No, I don’t have means to measure that other than carrying the kettle and fermenter around :) Gotta get a meter one of these days.
Comment on I made a killer wort :(
Gradually_Adjusting@lemmy.world 1 day ago
Did you take a gravity reading?
tasankovasara@sopuli.xyz 1 day ago
Gradually_Adjusting@lemmy.world 1 day ago
The main ingredient in any brewing is patience. I hope you’ll give it time. It hasn’t ever happened to me but I have heard stories of worts that fermented this way. Think of a number of days you’d consider waiting for results, double it, and add a week. While you wait, buy a hydrometer.
tasankovasara@sopuli.xyz 20 hours ago
Well, I’ve been brewing with a very settled process for a couple of years, and in my experience the fermentation will always have begun by the morning after setting it up. The primary reason I haven’t been taking gravity readings is because I don’t want to lose any of the good stuff (would not pour the OG sample back in), and since my brews tend to just work, I never needed analysis to troubleshoot either.

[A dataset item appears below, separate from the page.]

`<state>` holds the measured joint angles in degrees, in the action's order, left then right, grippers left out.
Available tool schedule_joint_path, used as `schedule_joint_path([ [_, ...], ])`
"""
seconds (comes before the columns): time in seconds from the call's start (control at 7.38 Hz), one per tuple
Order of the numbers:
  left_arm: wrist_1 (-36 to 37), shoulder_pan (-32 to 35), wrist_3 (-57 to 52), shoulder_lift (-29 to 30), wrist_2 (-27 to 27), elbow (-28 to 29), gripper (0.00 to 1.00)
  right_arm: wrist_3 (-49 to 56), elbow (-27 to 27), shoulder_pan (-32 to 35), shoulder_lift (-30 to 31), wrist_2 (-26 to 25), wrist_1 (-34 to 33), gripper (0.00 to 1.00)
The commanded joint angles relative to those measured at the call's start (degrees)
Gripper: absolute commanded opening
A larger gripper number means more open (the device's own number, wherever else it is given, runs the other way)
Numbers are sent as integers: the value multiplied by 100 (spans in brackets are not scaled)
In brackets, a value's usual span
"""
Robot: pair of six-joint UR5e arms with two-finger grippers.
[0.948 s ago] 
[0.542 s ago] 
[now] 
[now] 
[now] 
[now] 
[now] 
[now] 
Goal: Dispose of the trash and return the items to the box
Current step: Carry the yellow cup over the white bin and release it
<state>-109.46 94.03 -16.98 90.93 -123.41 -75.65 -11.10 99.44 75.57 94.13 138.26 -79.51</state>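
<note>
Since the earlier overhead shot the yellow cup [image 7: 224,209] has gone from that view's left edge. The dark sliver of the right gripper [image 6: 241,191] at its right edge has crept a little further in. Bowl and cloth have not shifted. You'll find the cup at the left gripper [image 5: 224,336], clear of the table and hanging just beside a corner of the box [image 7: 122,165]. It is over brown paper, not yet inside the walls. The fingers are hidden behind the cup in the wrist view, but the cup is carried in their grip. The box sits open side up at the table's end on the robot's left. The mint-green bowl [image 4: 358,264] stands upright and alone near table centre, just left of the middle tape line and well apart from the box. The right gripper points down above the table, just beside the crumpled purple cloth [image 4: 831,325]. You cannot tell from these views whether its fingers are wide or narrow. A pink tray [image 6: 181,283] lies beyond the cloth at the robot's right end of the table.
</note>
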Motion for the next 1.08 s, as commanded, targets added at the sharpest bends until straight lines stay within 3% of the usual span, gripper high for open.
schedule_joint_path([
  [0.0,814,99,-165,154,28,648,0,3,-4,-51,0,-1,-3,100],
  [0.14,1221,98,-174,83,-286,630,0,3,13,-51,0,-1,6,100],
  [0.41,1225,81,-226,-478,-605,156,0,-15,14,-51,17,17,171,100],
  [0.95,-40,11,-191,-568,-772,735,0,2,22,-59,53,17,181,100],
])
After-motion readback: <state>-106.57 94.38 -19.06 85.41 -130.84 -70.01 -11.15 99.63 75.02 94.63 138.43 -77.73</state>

I have a threshold valve on the gas breather line, so I can see on a meter if pressure has accumulated, plus a water lock after the meter to show the escaping gas. These have been my references regarding fermentation.
Gradually_Adjusting@lemmy.world 20 hours ago
Hmm. My one time I had a completely stuck fermentation like this, I tried a bunch of stuff like messing with the pH and repitching. The only thing that eventually worked was starting something new and pouring the old batch on top of it at the peak of the ferment. It came out okay in the end. Only bothered because it was like $90 of orange blossom honey at stake.
Coolcoder360@lemmy.world 1 day ago
+1 for gravity reading.
Also 4 days is nothing, give it a week or two at least.